**Exercise instructions:** Reproduce each record exactly, but exclude every picture.

** Opening The data block **

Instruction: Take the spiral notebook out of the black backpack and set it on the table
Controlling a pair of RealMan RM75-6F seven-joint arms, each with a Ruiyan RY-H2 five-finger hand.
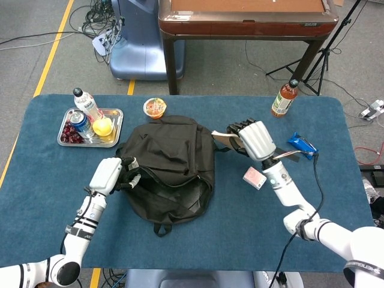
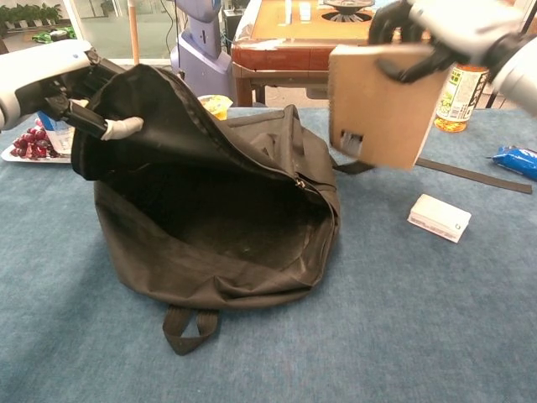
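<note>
The left hand [image 2: 50, 75] grips the bag's [image 2: 210, 227] flap, holding it open. Right of the bag, the right hand [image 2: 445, 29] holds the notebook [image 2: 382, 105] up in the air. Lower it slowly and flat onto the table [image 2: 403, 319], missing the white box [image 2: 438, 217].

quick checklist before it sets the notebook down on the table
1. Notebook held by right robot hand: ok.
2. Notebook fully out of backpack: ok.
3. Bare table in front of the white box to land on: ok.
4. Notebook clear of white box and strap: ok, held above them.
5. Left robot hand holds the backpack flap: ok.
6. Grip firmness: cannot tell.
</note>
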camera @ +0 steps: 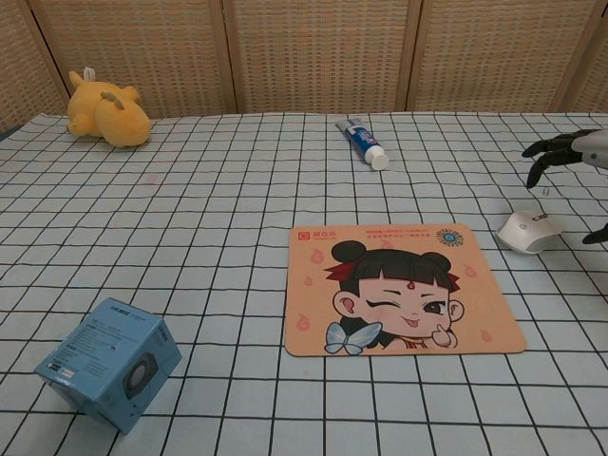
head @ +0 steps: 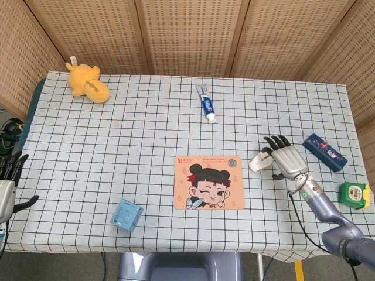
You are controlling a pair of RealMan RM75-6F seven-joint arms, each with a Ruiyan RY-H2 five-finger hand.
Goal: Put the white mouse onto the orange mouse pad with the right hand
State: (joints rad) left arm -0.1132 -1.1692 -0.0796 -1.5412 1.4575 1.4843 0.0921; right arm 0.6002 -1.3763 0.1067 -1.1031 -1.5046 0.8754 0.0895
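Observation:
The white mouse [head: 260, 161] [camera: 529, 231] lies on the checked tablecloth just right of the orange mouse pad [head: 208, 182] [camera: 404, 285], which carries a cartoon girl's face. My right hand [head: 286, 157] [camera: 573, 150] hovers over the mouse's right side with fingers spread and the thumb low beside it; it holds nothing, and I cannot tell whether it touches the mouse. My left hand [head: 8, 182] is at the table's left edge, fingers apart and empty; the chest view does not show it.
A yellow plush toy [head: 87, 82] [camera: 104, 109] sits far left at the back. A toothpaste tube [head: 206, 103] [camera: 363, 142] lies at the centre back. A light-blue box [head: 126, 213] [camera: 109, 363] stands front left. A dark-blue box [head: 324, 151] and a green item [head: 354, 194] lie right of my right hand.

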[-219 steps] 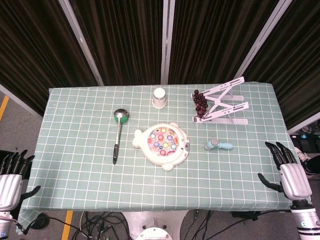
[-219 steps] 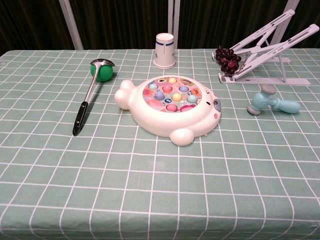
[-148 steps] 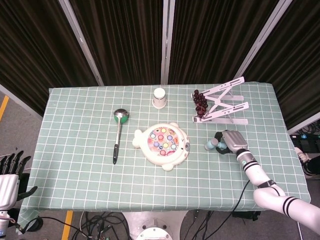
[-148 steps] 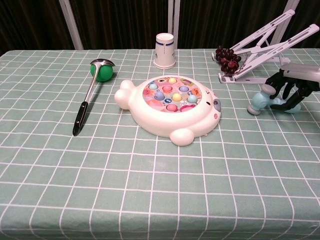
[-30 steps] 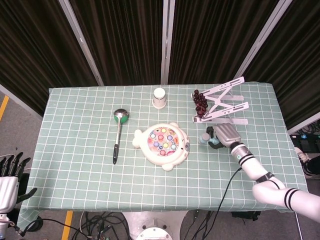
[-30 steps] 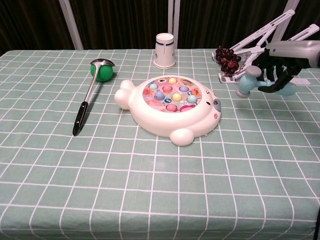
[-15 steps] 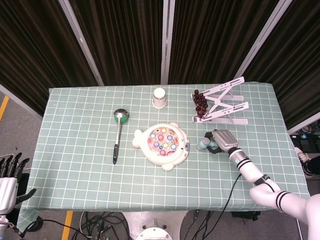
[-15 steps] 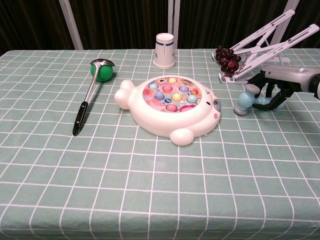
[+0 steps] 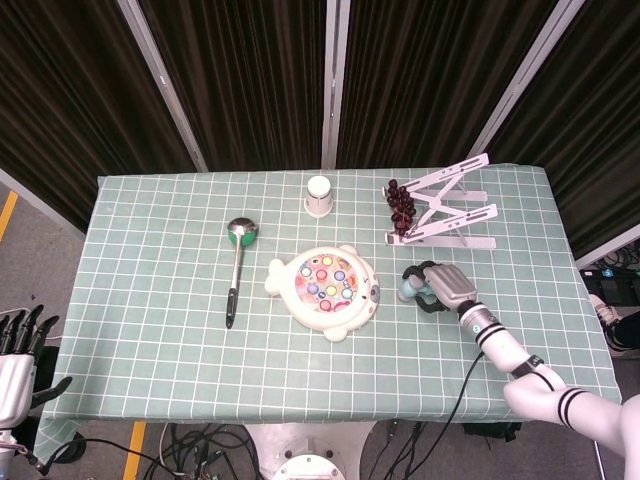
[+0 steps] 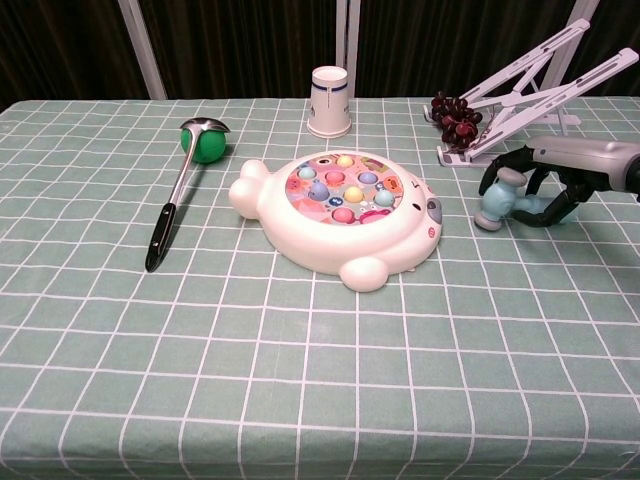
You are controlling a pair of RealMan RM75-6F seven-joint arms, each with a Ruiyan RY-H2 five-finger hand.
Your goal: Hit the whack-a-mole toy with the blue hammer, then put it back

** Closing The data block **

**Exercise result:**
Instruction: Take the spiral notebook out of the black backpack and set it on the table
Controlling a pair of RealMan RM75-6F seven-joint arms, each with a Ruiyan RY-H2 five-finger hand.
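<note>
The left hand [image 2: 50, 75] grips the bag's [image 2: 210, 227] flap, holding it open. Right of the bag, the right hand [image 2: 445, 29] holds the notebook [image 2: 382, 105] up in the air. Lower it slowly and flat onto the table [image 2: 403, 319], missing the white box [image 2: 438, 217].

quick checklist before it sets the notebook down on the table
1. Notebook held by right robot hand: ok.
2. Notebook fully out of backpack: ok.
3. Bare table in front of the white box to land on: ok.
4. Notebook clear of white box and strap: ok, held above them.
5. Left robot hand holds the backpack flap: ok.
6. Grip firmness: cannot tell.
</note>
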camera @ +0 steps: 
head @ +0 steps: 
You are controlling a pair of RealMan RM75-6F seven-joint arms, each with a Ruiyan RY-H2 five-finger hand.
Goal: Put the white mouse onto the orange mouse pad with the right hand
State: (joints rad) left arm -0.1132 -1.1692 -0.0796 -1.5412 1.4575 1.4843 0.0921; right arm 0.6002 -1.3763 0.1067 -1.1031 -1.5046 0.8754 0.0895
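Observation:
The white mouse [head: 260, 161] [camera: 529, 231] lies on the checked tablecloth just right of the orange mouse pad [head: 208, 182] [camera: 404, 285], which carries a cartoon girl's face. My right hand [head: 286, 157] [camera: 573, 150] hovers over the mouse's right side with fingers spread and the thumb low beside it; it holds nothing, and I cannot tell whether it touches the mouse. My left hand [head: 8, 182] is at the table's left edge, fingers apart and empty; the chest view does not show it.
A yellow plush toy [head: 87, 82] [camera: 104, 109] sits far left at the back. A toothpaste tube [head: 206, 103] [camera: 363, 142] lies at the centre back. A light-blue box [head: 126, 213] [camera: 109, 363] stands front left. A dark-blue box [head: 324, 151] and a green item [head: 354, 194] lie right of my right hand.
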
[-219 steps] 
[-219 steps] 
[-148 steps] 
[-148 steps] 
[-30 steps] 
[-30 steps] 
[-15 steps] 
[-15 steps] 
[+0 steps] 
[+0 steps] 
You are controlling a pair of RealMan RM75-6F seven-joint arms, each with a Ruiyan RY-H2 five-finger hand.
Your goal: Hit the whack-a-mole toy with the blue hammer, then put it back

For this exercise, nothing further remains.